So far, PLC derived from animal liver and spleen, Clostridium perfriongens, Bacillus cereus, Pseudomonas fluorescens, Pseudomonas schuylkilliensis PLC derived from microorganisms such as) are known (Non-Patent Documents 1 to 5). However, PLCs derived from animal internal organs have not been industrialized due to the complicated supply of organs as raw materials, complicated enzyme purification, and religious reasons. For microorganism-derived PLCs, research related to pathogenicity has been conducted, but research for industrial use has hardly been conducted (Non-patent Document 1). As for industrial use, PLC derived from Aspergillus niger has been reported (Patent Document 3), but since its optimum pH is as low as 2 to 5, it is actually difficult to use.
JP-A-8-266213 JP-A-6-61247 JP 2000-166543 A Titball RW, "Microbiol. Rev.", 1993, 57, pp.347-366 Crevel IUS et al., “Eur. J. Biochem.”, 1994, 224, pp.845-852 Ivanov A. et al., “Microbiologica”, 1996, 19, pp. 113-121 Osamu Doi et al., “Biochim. Biophys. Acta”, 1971, 248, pp.234-244 Motoo Arai et al., “Journal of Japanese Society for Agricultural Chemistry”, 1974, 48, pp.409-415

  An object of the present invention is to provide a novel phospholipase C (PLC).

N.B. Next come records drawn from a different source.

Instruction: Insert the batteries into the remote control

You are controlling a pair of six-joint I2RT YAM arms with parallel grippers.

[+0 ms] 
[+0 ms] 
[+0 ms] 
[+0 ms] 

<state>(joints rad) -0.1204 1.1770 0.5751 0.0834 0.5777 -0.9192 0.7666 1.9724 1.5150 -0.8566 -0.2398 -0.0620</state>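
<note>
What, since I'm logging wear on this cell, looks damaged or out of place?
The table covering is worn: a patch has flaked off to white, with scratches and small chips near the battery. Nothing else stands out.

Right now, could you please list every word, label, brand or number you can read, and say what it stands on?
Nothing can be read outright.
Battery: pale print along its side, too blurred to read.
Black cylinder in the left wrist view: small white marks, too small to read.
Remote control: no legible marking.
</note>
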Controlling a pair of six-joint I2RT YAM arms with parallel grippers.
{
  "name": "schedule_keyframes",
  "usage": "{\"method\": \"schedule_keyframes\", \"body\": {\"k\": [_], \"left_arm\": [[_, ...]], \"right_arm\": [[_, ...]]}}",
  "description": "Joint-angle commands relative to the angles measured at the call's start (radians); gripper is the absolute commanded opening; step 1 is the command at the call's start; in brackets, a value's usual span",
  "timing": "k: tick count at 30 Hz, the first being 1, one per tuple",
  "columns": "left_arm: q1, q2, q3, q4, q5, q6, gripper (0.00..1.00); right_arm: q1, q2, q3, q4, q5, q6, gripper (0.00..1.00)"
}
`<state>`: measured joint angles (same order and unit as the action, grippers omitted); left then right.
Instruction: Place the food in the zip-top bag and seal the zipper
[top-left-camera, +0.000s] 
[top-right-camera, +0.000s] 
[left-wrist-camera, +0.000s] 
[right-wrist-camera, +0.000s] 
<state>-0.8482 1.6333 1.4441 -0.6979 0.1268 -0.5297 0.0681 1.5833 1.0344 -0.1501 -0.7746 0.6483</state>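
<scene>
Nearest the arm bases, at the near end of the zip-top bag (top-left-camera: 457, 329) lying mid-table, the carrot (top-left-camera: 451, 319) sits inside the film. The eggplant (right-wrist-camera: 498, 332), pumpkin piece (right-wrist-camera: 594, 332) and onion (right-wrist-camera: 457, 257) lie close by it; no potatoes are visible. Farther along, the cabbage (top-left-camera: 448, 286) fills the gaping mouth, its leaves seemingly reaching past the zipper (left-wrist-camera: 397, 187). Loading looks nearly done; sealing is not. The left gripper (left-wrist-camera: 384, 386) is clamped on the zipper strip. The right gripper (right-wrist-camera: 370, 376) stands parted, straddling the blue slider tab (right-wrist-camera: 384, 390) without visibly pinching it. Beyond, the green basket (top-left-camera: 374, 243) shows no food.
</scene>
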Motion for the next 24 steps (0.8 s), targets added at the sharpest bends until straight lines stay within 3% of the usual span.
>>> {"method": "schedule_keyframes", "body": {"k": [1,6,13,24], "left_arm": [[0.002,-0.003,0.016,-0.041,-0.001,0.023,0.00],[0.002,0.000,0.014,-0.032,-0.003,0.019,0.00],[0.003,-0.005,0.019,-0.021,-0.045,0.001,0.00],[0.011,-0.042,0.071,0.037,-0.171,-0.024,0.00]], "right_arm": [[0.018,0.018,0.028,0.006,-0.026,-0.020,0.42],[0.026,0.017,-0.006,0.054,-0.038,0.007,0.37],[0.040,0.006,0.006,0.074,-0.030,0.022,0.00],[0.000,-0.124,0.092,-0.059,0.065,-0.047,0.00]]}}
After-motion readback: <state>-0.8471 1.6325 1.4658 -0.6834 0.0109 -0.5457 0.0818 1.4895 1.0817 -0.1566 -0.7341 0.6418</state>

  As a result of investigating whether or not various oil-degrading bacteria have PLC activity, the present inventors have found that Pseudomonas sp. KS3.2 strain has a PLC having hydrolytic activity specifically for phosphatidylcholine. It was discovered that it can be produced. This bacterium is deposited as FERM P-19732 at the Patent Organism Depositary, National Institute of Advanced Industrial Science and Technology.

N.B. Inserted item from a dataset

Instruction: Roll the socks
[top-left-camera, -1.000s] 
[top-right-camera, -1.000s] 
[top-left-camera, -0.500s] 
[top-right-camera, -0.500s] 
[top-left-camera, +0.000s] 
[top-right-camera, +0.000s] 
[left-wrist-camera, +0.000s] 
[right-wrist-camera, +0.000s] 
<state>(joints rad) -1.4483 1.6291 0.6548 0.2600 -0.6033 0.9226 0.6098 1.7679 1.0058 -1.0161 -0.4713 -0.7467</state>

The present invention provides a novel phospholipase C having the following characteristics (1) to (8):
(1) Action: acts on phospholipids and hydrolyzes its phosphate ester bond to release 1,2-diacylglycerides and phosphoryl bases;
(2) Substrate specificity: Acts specifically on phosphatidylcholine but has little effect on phosphatidic acid, phosphatidylethanolamine, phosphatidylserine, phosphatidylinositol, and sphingomyelin, and on p-nitrophenylphosphorylcholine Has virtually no effect;
(3) Optimal pH: 7.2;
(4) Stable pH: 8.2 to 8.8;
(5) Optimal temperature: about 50 ° C .;
(6) Stable temperature: 20 ° C. or lower;
(7) Inhibition: inhibited by metal ions excluding calcium, phenylmethanesulfonyl fluoride, dithiothreitol, 2-mercaptoethanol, SDS, and EDTA, but not iodoacetamide; and (8) Molecular weight: about 17 kDa ~ 19 kDa (SDS-PAGE).

  In a preferred embodiment, the phospholipase C is derived from Pseudomonas sp. KS3.2 strain (FERM P-19732).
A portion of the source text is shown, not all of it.